Pyongyang has never test-fired this many missiles in a calendar month before and last week threatened to abandon a nearly five-year-long self-imposed moratorium on testing long-range and nuclear weapons, blaming US "hostile" policy for forcing its hand.
With peace talks with Washington stalled, North Korea has doubled down on leader Kim Jong Un's vow to modernise the regime's armed forces, flexing Pyongyang's military muscles despite biting international sanctions.
South Korea said Sunday that North Korea appeared to be following a "similar pattern" to 2017 -- when tensions were last at breaking point on the peninsula -- warning Pyongyang could soon restart nuclear and intercontinental missile tests.
North Korea "has come close to destroying the moratorium declaration", South Korea's President Moon Jae-in said in a statement following an emergency meeting of Seoul's National Security Council.
South Korea's military said Sunday it had "detected an intermediate-range ballistic missile fired at a lofted angle eastward towards the East Sea".
The missile was estimated to have hit a maximum altitude of 2,000 kilometres (1,200 miles) and flown around 800 kilometres for half an hour, Seoul's Joint Chiefs of Staff said.
A lofted trajectory involves missiles being fired at a high angle instead of out to their full range.
"North Korea did similar tests with its emerging medium and long range missile technology in 2017," tweeted Chad O'Carroll of specialist website NK News.
"So this would imply today's test involves one of those missile types -- or potentially something new.
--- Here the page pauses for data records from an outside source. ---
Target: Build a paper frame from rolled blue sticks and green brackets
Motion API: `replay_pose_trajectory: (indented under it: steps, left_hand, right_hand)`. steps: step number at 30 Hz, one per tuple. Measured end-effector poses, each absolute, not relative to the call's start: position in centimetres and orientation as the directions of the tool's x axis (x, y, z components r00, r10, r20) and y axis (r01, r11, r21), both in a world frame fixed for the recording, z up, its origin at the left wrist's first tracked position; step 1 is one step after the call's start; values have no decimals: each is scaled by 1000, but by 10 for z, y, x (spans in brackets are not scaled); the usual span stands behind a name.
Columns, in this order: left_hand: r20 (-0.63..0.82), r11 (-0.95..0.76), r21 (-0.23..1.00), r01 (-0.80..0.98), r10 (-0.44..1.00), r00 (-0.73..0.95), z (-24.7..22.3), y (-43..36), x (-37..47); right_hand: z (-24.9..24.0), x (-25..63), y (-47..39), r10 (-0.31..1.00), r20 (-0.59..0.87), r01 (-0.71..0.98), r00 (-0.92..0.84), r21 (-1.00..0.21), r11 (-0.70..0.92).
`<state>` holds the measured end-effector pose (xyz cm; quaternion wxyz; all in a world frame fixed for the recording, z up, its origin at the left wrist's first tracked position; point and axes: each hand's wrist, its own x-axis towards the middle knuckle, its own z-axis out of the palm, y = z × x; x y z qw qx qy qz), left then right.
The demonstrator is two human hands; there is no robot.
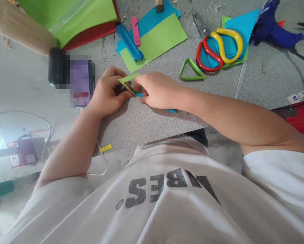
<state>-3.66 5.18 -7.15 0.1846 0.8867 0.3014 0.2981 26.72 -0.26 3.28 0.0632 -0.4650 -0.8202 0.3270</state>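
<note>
Between my two hands is a folded green paper strip [128, 78], bent at an angle, with a narrow blue strip [138, 94] by its lower end. My left hand [110, 89] pinches the green strip from the left, its thumb and fingertips near the lower end. From the right, my right hand [158, 89] closes its fingers on the paper; part of the strip is hidden behind them. A small blue piece [171, 110] shows under my right wrist. Right of the hands, a green paper triangle [191, 70] stands on the table.
Beyond my hands lie green paper sheets [162, 40], a blue cutter [129, 41] and a pink piece [135, 30]. Scissors [219, 47] with red and yellow handles rest on blue paper to the right, near a blue glue gun [275, 27]. A phone [81, 83] stands left.
</note>
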Motion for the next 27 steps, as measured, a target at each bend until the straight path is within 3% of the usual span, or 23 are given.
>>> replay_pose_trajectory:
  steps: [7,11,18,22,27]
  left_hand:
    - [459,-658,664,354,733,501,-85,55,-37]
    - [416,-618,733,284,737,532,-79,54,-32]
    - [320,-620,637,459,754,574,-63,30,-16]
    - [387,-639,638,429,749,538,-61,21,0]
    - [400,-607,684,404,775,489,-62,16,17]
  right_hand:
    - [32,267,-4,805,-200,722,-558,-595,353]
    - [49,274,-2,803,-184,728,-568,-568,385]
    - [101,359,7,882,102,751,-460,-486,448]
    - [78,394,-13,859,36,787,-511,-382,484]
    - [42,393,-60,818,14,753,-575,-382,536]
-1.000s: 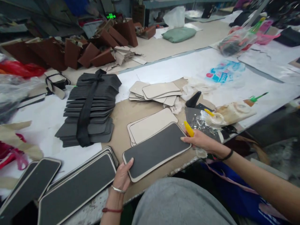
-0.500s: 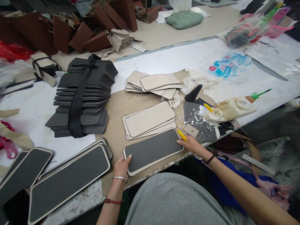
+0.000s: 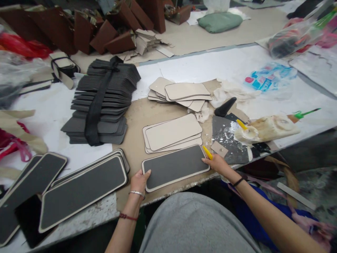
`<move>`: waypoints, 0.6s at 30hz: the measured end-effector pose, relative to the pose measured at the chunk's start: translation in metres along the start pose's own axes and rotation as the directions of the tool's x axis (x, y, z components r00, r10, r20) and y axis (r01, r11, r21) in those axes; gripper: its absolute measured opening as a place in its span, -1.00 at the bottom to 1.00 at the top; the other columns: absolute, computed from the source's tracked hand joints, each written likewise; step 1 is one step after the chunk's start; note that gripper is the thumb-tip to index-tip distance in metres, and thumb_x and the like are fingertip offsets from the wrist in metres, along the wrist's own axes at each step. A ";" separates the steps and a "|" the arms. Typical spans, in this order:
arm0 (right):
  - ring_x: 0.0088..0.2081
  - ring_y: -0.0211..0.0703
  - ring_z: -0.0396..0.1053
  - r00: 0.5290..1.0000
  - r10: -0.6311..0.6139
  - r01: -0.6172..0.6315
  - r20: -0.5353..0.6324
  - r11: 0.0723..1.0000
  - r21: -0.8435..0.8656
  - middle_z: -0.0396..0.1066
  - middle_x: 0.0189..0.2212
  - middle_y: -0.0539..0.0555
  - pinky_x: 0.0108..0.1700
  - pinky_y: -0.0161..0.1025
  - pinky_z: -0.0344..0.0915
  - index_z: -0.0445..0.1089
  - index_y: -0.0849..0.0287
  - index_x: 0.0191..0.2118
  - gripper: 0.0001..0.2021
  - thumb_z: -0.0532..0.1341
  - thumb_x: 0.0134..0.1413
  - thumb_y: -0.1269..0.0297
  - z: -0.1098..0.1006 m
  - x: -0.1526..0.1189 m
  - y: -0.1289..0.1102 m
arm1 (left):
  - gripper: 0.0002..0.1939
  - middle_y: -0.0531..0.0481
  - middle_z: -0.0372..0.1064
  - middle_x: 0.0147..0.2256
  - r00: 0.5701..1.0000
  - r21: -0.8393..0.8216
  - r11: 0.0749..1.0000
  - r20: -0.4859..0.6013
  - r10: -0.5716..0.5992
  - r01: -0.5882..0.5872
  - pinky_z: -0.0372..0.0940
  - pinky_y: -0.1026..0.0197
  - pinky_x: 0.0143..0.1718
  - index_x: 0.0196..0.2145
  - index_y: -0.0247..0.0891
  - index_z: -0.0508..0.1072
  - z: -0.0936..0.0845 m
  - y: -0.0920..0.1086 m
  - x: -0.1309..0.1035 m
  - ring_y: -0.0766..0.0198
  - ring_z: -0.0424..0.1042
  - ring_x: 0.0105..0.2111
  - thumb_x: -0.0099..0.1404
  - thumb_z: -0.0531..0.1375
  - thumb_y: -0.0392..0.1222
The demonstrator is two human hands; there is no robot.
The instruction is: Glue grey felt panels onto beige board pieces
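In front of me a dark grey rounded rectangular sheet (image 3: 176, 167) lies on a slightly larger beige board (image 3: 181, 181), whose pale rim shows around it. My left hand (image 3: 139, 181) grips the left end, thumb on top and fingers at the edge. At the right end, my right hand (image 3: 218, 163) has its thumb on the corner and also holds a yellow plastic stick (image 3: 207, 152) that points up and left. Just beyond lies a stack of bare beige boards (image 3: 173, 131). A strapped stack of dark sheets (image 3: 107, 95) stands to the left.
Finished-looking dark-faced panels (image 3: 84, 191) lie at left beside a black phone-like slab (image 3: 28, 221). More beige boards (image 3: 186, 92) sit farther back. At right are a glue-stained bottle (image 3: 273, 128), a spattered dark sheet (image 3: 226, 135) and a black-handled tool (image 3: 225, 106). Brown bags (image 3: 105, 35) line the back.
The dark sheet now sits more evenly on the beige board, with its lower pale border narrower. Both hands keep their places at the ends. The whole view has shifted, so things appear farther right.
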State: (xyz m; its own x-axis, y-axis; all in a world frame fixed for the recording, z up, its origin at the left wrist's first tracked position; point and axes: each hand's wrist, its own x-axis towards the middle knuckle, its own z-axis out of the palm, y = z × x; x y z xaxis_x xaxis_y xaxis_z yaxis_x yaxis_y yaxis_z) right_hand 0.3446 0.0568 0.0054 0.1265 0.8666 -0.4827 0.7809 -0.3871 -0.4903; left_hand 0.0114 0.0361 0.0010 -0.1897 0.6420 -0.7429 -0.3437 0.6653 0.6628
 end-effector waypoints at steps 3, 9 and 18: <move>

In other words, a big deal."
The last time Pyongyang tested an intermediate-range missile was the Hwasong-12 in 2017, which analysts said at the time was powerful enough to put the US territory of Guam in range.
Japan's top government spokesman Hirokazu Matsuno said Sunday that the ballistic missile "was one with intermediate-range or longer range".
The United States condemned the launch, with a State Department spokesperson saying it was a "clear violation" of multiple UN Security Council resolutions.
Linda Thomas-Greenfield, the US ambassador to the United Nations, told ABC's "This Week" programme the launch was "provocative", adding the US was "absolutely open to a diplomatic engagement without preconditions".
"Our goal is to end the threatening actions that the DPRK is taking against their neighbours," she said.
- 'Time is ripe' -
Pyongyang has tested hypersonic missiles twice this month, as well as carrying out four launches of short-range ballistic and cruise missiles.
Washington imposed fresh sanctions over the tests, prompting Pyongyang to vow a "stronger and certain" response to any attempt to rein it in.
Last week, leader Kim was photographed by state media inspecting an "important" munitions factory that produces "a major weapon system".
"Kim has been withholding his appetite for testing and provocations," Soo Kim, an analyst at the RAND Corporation, told AFP.
Now, however, "the time is ripe, and North Korea's continued missile firing will only throw another wrench into Washington's already high plate of foreign policy challenges", she added.
The frenzy of missiles aims to remind the world that "the Kim regime hears external discussions of its domestic weaknesses", said Leif-Eric Easley, a professor at Ewha University.
"It wants to remind Washington and Seoul that trying to topple it would be too costly."
The string of launches in 2022 comes at a delicate time in the region, with Kim's sole major ally China set to host the Winter Olympics next month and South Korea gearing up for a presidential election in March.
Domestically, North Korea is preparing to celebrate the 80th anniversary of the birth of late leader Kim Jong Il in February, as well as the 110th birthday of founder Kim Il Sung in April.